Your goal | Would you copy the lines below exactly and omit the images?

Raw data |
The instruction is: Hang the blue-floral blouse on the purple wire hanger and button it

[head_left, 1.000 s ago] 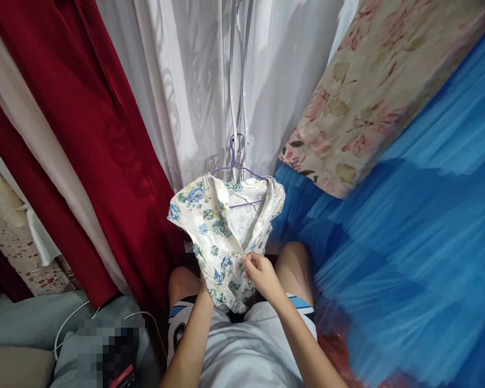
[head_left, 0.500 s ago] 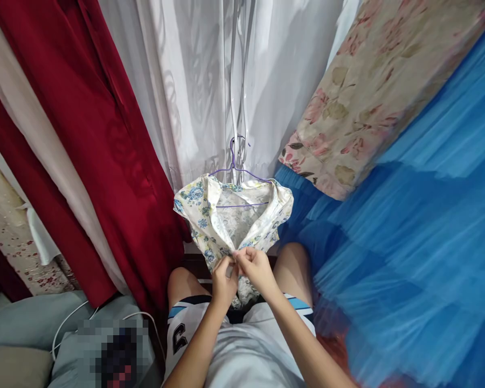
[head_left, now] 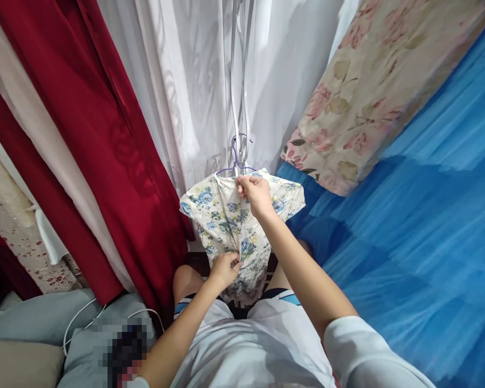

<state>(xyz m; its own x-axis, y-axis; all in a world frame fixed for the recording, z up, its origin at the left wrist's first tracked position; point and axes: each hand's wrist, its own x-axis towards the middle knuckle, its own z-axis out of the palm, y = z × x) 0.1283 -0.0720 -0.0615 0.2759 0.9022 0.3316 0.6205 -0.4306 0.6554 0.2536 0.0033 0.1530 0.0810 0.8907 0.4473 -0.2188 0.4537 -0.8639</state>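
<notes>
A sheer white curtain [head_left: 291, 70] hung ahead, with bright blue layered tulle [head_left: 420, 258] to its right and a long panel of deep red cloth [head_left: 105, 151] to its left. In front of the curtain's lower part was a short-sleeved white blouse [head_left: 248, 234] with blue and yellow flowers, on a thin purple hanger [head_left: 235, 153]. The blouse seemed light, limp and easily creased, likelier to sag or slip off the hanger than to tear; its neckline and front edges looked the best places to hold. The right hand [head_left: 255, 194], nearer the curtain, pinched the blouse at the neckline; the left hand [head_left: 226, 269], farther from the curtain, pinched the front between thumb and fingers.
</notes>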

Solution to this task |
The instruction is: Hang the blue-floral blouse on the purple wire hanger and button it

[head_left, 1.000 s ago] 
[head_left, 0.500 s ago] 
[head_left, now] 

<state>(xyz m; its own x-axis, y-axis; all in a world frame fixed for the recording, z up, its origin at the left wrist's first tracked position; point and axes: each hand's wrist, its own x-axis towards the middle knuckle, its own z-axis out of the palm, y = z × x) 0.1283 -0.0720 -0.0615 0.2759 0.9022 0.3316 0.6205 -0.4306 0.6554 0.2536 0.0033 0.1530 0.0810 0.8907 0.4473 -0.2188 0.4537 -0.8639</state>
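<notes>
A sheer white curtain [head_left: 291, 70] hung ahead, with bright blue layered tulle [head_left: 420, 258] to its right and a long panel of deep red cloth [head_left: 105, 151] to its left. In front of the curtain's lower part was a short-sleeved white blouse [head_left: 248, 234] with blue and yellow flowers, on a thin purple hanger [head_left: 235, 153]. The blouse seemed light, limp and easily creased, likelier to sag or slip off the hanger than to tear; its neckline and front edges looked the best places to hold. The right hand [head_left: 255, 194], nearer the curtain, pinched the blouse at the neckline; the left hand [head_left: 226, 269], farther from the curtain, pinched the front between thumb and fingers.
</notes>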

That concludes the answer.